Apprentissage implicite dans le domaine sonore : recherche et applications

Emmanuel Bigand
Laboratoire d'Etudes des Apprentissages et du Développement
CNRS UMR 5022, Université de Bourgogne
Dijon, France.

On considère généralement en psychologie cognitive que les interactions avec l’environnement sont régies par deux grandes familles de processus de traitement. Les processus de traitement dirigés par les données sensorielles (processus ascendants) informent le système cognitif des modifications physico-chimiques présentes dans l’environnement extérieur. Les processus de traitement dirigés par les connaissances (processus descendants) permettent d’anticiper l’arrivée des stimulations et de compenser des défaillances dans l’analyse sensorielle de ces stimulations. Le phénomène de restauration phonémique mis en évidence par Warren (1970) illustre la contribution des processus descendants sur le traitement auditif. Si on remplace un phonème par un bruit blanc dans une phrase, l’auditeur restaure automatiquement le phonème manquant et ne parvient pas, dans bien des cas, à réaliser la présence d’un bruit blanc dans la phrase. Qui plus est, le phonème restauré dépend entièrement du contexte sémantique de la phrase. Des phénomènes comparables ont été mis en évidence dans le domaine musical (de Witt & Samuel, 1990). Développer ces processus descendants présente des intérêts évidents pour les malentendants, et constitue l’objectif des méthodes de remédiation auditive mises en œuvre dans notre laboratoire.
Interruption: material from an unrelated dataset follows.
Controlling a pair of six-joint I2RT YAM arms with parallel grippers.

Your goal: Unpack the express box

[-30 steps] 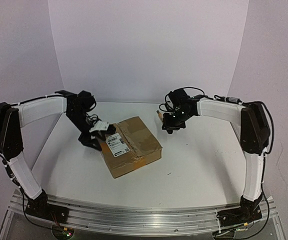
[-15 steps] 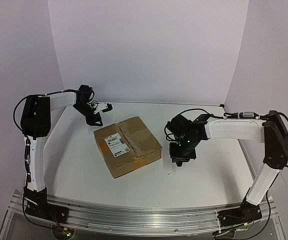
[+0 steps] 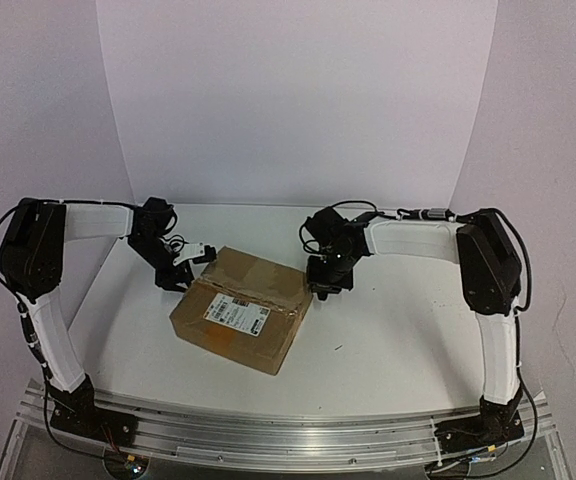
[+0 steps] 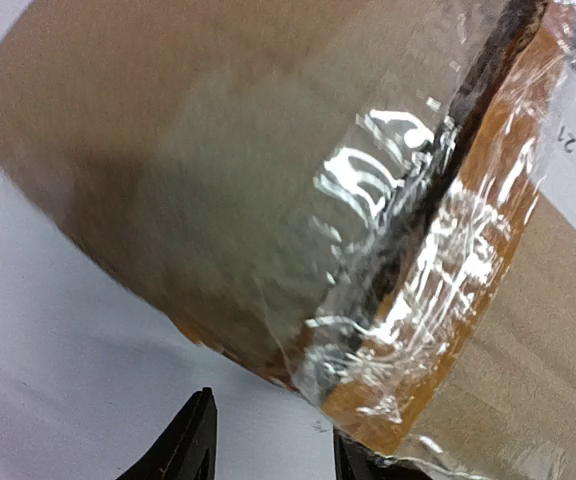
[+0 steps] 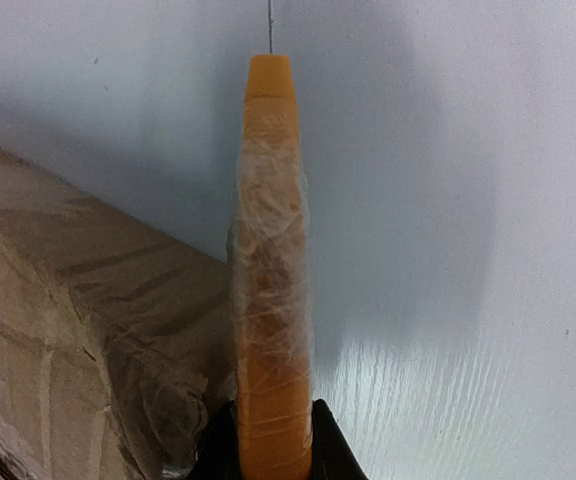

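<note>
Soft even light; glare on the express box [image 4: 368, 190]; wrist views blurred.

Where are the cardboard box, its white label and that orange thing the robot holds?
express box [image 3: 263, 278]: overhead view, bare cardboard top.
white label [image 3: 236, 312]: overhead view, its middle.
orange tool [image 5: 268, 300]: right wrist view, film-wrapped middle.

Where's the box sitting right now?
In the top view the box lies just left of centre, with the left gripper at its far-left corner and the right gripper, holding an orange cutter, at its far-right edge.
</note>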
Pour cela, il convient de comprendre la nature des connaissances qui déterminent ces processus de traitement dans le domaine auditif. Nous pensons qu’une grande partie de ces connaissances demeurent implicites et sont acquises par des processus d’apprentissage implicite. Cette forme d’apprentissage a été largement étudiée en psychologie cognitive durant les dix dernières années, et l’on peut montrer que les sujets parviennent à intérioriser des structures d’une très grande complexité par simple exposition passive. Dans le domaine sonore, Saffran et ses collaborateurs ont ainsi montré que l’écoute passive de séquences artificielles de phonèmes de probabilités transitionnelles variées conduit à identifier des “mots”, aisément perceptibles après apprentissage. Ces mots sont formés des phonèmes qui apparaissent fréquemment ensemble (fortes probabilités transitionnelles). Ces résultats ont été obtenus avec des adultes et des enfants, inattentifs aux séquences, chez des très jeunes bébés, et avec des séquences de notes, de timbres et de sons environnementaux. Les études menées dans notre équipe ont également permis de démontrer la puissance de ces processus d’apprentissage dans le domaine musical. Ils conduisent le cerveau à acquérir une véritable expertise musicale qui demeure implicite chez les non musiciens (cf. Bigand, sous presse).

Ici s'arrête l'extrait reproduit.